**WORK INSTRUCTION**
Your answer should be every line below that includes the word "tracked".

**DATA SEGMENT**
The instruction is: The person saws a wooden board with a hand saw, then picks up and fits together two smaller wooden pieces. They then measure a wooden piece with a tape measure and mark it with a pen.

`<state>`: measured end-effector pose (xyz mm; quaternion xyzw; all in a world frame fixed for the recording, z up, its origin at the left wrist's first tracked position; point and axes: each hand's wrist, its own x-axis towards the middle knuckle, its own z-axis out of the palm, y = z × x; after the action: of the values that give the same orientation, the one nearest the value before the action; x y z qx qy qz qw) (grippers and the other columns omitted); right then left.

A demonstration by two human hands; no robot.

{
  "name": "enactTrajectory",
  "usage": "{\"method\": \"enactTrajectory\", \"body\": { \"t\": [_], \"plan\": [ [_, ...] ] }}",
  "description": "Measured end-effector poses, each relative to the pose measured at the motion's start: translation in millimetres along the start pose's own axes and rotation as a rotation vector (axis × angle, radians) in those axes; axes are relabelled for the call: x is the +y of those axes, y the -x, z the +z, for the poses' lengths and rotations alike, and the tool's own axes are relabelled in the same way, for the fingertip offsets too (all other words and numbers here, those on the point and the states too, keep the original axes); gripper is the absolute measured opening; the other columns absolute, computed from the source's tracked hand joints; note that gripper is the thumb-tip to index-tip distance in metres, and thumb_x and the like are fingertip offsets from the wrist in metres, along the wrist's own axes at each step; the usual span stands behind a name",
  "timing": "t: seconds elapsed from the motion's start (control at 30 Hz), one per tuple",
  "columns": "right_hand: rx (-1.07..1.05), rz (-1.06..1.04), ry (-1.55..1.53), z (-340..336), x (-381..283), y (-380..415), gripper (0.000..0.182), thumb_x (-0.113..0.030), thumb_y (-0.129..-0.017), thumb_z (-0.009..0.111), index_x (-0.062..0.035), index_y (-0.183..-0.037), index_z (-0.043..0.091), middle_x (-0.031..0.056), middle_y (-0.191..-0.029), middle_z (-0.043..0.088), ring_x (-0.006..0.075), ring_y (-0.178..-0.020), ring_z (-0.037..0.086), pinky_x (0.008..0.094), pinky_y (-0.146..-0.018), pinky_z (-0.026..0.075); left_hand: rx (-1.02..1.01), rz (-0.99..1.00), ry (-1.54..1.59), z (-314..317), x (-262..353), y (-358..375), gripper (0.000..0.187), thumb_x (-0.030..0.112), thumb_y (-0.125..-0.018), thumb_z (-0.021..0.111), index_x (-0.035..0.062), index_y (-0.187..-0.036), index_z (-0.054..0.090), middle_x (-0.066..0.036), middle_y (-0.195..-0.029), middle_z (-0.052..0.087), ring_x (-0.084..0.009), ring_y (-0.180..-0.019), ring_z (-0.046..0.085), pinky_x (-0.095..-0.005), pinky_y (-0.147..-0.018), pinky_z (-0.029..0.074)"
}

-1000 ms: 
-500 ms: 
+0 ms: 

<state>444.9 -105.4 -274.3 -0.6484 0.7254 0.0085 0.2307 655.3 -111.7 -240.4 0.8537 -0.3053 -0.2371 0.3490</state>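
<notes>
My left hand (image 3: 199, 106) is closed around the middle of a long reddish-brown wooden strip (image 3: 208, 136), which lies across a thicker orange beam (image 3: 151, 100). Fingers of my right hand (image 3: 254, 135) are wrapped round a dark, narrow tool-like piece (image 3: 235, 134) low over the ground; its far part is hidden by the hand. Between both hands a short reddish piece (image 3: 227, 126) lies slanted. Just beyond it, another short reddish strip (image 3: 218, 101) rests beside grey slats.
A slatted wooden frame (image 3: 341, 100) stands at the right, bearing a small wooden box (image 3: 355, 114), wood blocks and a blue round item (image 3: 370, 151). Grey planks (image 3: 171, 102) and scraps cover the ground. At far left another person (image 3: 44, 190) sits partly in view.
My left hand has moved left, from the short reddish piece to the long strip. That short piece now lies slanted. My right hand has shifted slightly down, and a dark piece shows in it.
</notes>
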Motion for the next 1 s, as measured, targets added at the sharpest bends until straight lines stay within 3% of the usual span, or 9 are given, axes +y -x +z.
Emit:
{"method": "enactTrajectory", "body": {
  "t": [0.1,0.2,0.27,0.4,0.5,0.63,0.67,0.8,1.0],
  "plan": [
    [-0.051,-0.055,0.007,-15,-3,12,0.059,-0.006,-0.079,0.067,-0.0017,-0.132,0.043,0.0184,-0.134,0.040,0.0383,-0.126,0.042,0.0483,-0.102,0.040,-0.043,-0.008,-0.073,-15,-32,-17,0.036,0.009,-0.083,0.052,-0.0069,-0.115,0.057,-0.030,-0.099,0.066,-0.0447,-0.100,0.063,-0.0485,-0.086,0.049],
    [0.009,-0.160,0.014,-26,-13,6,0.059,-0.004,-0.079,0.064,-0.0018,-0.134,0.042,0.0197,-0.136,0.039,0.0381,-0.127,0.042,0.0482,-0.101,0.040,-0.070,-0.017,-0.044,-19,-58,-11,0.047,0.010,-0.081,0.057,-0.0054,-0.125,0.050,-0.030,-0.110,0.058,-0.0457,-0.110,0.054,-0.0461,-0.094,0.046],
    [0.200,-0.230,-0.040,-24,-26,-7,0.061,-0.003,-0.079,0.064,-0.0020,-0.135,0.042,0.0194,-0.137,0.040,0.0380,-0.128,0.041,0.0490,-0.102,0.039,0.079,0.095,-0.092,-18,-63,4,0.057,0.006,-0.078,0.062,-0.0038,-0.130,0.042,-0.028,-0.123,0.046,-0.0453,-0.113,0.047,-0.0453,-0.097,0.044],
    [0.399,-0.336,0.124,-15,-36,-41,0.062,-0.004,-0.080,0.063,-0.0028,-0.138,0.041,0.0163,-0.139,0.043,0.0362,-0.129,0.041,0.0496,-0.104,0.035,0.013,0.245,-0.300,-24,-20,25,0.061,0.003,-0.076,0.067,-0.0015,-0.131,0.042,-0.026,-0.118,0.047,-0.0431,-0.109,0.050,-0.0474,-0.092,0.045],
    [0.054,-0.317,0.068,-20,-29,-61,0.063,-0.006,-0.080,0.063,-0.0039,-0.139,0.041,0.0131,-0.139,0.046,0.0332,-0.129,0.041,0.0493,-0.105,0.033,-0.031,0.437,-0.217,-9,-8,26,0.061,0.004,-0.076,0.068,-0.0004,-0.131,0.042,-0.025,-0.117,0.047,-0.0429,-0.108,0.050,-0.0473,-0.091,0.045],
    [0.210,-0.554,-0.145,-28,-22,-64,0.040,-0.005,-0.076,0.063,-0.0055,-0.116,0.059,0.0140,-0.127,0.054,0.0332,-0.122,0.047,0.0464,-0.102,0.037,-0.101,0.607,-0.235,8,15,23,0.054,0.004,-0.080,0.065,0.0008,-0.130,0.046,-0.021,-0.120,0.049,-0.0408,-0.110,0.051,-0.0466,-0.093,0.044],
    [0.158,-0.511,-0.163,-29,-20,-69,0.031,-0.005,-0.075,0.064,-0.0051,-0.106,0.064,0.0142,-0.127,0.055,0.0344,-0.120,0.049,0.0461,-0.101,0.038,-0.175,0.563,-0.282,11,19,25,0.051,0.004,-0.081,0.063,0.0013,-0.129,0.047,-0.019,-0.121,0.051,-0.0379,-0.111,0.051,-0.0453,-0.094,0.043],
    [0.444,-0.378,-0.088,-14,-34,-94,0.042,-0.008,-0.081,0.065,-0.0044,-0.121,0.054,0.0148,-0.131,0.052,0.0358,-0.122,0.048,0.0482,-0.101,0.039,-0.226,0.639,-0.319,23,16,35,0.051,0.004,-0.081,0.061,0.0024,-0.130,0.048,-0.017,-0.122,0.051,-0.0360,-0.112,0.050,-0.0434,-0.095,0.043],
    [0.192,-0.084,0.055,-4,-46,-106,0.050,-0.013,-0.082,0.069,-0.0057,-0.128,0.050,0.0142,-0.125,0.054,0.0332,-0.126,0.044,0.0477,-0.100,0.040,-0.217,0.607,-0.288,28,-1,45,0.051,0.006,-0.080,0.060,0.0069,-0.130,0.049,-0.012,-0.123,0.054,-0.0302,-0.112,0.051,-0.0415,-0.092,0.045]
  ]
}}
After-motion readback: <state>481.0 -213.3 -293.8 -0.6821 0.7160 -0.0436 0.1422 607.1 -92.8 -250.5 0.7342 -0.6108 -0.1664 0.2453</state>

**SOLVED PROBLEM**
`<state>`: measured end-effector pose (xyz mm; quaternion xyzw; all in a world frame fixed for the recording, z up, its origin at the left wrist's first tracked position; point and axes: each hand's wrist, its own x-axis towards the middle knuckle, its own z-axis out of the palm, y = z × x; after the action: of the values that give the same orientation, the one nearest the value before the action; x y z qx qy qz qw) (grippers and the other columns omitted); right then left.
  "description": "Measured end-effector poses, each relative to the pose measured at the motion's start: translation in millimetres along the start pose's own axes and rotation as a rotation vector (axis × angle, radians) in those axes; axes are relabelled for the call: x is the +y of those axes, y the -x, z the +z, for the poses' lengths and rotations alike, and the tool's own axes are relabelled in the same way, for the fingertip offsets too (all other words and numbers here, those on the point and the states too, keep the original axes); gripper is the absolute measured opening; the other columns absolute, computed from the source's tracked hand joints; note that gripper is the thumb-tip to index-tip distance in metres, and thumb_x and the like are fingertip offsets from the wrist in metres, along the wrist's own axes at each step; the usual span stands behind a name",

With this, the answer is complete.